**EXERCISE INSTRUCTIONS**
Among the records below, find the lines that contain "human" and copy each of them.

[Dataset records]
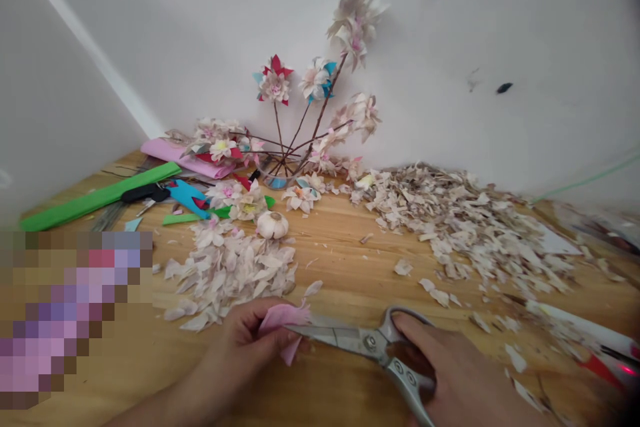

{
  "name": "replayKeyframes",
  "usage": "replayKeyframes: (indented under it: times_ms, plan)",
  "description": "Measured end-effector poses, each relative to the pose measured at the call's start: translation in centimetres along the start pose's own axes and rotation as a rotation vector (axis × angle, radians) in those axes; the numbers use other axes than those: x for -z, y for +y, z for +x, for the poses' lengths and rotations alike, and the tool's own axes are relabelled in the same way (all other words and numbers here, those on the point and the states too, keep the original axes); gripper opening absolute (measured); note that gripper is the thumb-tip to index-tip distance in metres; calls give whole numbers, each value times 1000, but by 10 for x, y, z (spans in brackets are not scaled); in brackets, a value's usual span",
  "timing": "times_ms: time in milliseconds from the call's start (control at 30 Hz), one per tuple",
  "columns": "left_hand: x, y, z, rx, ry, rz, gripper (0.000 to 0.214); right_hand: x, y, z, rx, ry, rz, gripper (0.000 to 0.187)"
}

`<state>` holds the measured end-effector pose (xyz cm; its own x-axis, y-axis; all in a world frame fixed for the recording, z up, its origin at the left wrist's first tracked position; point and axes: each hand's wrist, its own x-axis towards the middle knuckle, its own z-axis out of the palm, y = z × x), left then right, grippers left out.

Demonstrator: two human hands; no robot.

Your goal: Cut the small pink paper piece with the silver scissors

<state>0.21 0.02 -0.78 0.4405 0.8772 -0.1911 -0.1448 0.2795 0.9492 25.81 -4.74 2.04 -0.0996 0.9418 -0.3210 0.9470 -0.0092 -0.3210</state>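
Right hand (457,367) grips the scissors (371,344) by handles; left hand (245,340) pinches the pink paper (283,315). I should hold it taut, thumb clear of blades.

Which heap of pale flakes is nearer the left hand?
The left heap, just beyond the left hand, with the garlic bulb at its far edge; the right heap lies farther off, near the wall.

No lettering, label, brand, number or sign can be read on anything in view.
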Motion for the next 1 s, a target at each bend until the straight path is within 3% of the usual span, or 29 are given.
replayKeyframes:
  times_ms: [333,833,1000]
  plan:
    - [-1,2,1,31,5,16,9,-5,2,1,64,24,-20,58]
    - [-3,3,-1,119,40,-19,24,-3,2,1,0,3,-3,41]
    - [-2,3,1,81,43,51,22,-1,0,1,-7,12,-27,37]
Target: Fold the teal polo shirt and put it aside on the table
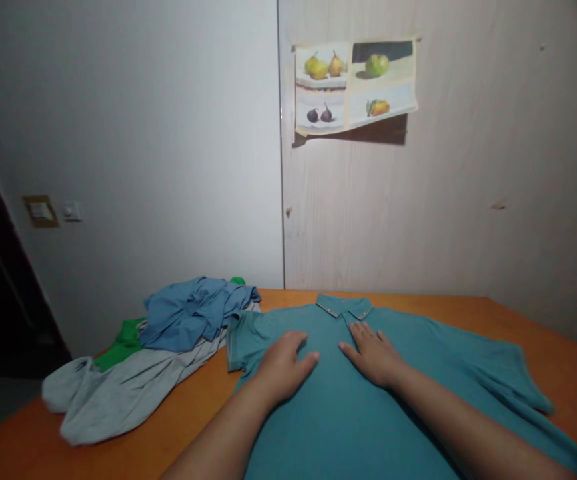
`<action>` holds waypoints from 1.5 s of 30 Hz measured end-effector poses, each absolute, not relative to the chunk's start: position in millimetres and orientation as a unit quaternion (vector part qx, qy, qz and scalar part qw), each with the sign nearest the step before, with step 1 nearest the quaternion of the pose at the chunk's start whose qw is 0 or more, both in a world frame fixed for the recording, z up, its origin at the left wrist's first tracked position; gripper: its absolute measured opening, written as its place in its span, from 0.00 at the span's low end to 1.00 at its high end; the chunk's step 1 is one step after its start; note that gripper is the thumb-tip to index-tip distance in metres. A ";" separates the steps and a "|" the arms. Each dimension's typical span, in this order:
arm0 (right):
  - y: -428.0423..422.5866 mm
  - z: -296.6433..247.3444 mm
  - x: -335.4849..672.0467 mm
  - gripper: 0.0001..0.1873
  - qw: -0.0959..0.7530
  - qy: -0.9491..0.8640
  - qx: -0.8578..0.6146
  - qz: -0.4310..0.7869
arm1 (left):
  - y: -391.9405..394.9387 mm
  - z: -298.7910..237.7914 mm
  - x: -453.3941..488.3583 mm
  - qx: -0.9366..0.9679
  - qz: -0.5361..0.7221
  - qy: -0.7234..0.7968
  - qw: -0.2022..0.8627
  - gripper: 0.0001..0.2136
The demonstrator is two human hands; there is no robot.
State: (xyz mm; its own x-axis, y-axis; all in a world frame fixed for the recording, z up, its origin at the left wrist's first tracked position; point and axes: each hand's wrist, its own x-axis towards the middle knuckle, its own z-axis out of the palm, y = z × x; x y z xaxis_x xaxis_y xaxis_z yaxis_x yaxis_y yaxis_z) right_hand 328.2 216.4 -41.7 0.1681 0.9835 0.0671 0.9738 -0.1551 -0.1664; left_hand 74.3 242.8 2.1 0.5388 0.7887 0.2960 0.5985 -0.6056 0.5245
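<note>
A teal polo shirt (348, 420) lies spread front side up on the orange table, its collar (344, 306) toward the wall. Its left-hand sleeve (241, 343) is a little crumpled; the other sleeve reaches out to the right with some creases. On the chest, left of the button placket, rests my left hand (288, 365), thumb apart from the fingers, holding nothing. My right hand (372, 353) lies flat just below the collar with its fingers spread, touching the fabric. The lower part of the shirt runs out of view.
Left of the shirt is a loose heap of clothes: a blue garment (193, 313) on top, a grey one (133, 387) and a green one (123, 343). Behind the table (443, 303) stands a wall with a fruit picture sheet (355, 87) on it.
</note>
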 end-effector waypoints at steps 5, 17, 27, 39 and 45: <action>218.7 -42.5 329.1 0.46 0.090 -0.643 -0.760 0.027 | 274.5 19.1 55.2 0.737 0.409 0.524 0.124 0.13; 219.6 -42.8 325.0 0.45 0.112 -0.643 -0.757 0.030 | 315.1 31.1 -19.8 0.630 0.342 0.696 0.033 0.18; 220.1 -41.8 323.5 0.45 0.130 -0.641 -0.755 0.044 | 311.6 24.1 -22.3 0.657 0.237 0.715 0.016 0.07; 219.1 -37.5 322.6 0.45 0.139 -0.644 -0.750 0.062 | 305.9 78.5 20.5 0.725 0.227 0.650 -0.023 0.13; 217.1 -32.9 320.7 0.45 0.131 -0.642 -0.752 0.070 | 297.4 80.3 69.4 0.759 0.251 0.600 0.042 0.09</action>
State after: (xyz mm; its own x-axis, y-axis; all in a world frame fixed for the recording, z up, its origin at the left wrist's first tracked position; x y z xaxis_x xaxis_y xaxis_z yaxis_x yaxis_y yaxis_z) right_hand 320.7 217.1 -32.9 0.1649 0.9843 0.0636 0.9477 -0.1402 -0.2869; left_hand 69.4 297.4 80.3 0.1546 0.9311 0.3303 0.8893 -0.2768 0.3640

**EXERCISE RESPONSE**
Demonstrator: two human hands; no robot.
The demonstrator is two human hands; there is no robot.

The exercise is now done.